DIRECTIONS - What appears from the line containing "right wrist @" to the end of the listing below should be copied exactly, with no other lines.

DATA BELOW -
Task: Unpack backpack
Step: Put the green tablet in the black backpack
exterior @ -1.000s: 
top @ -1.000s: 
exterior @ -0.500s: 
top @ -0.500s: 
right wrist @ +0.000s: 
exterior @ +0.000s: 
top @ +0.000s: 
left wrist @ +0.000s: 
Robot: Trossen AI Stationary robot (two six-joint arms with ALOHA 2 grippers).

YOUR RESPONSE -
right wrist @ +0.000s: 
exterior @ +0.000s: 
top @ +0.000s: 
left wrist @ +0.000s: 
Robot: Trossen AI Stationary robot (two six-joint arms with ALOHA 2 grippers).

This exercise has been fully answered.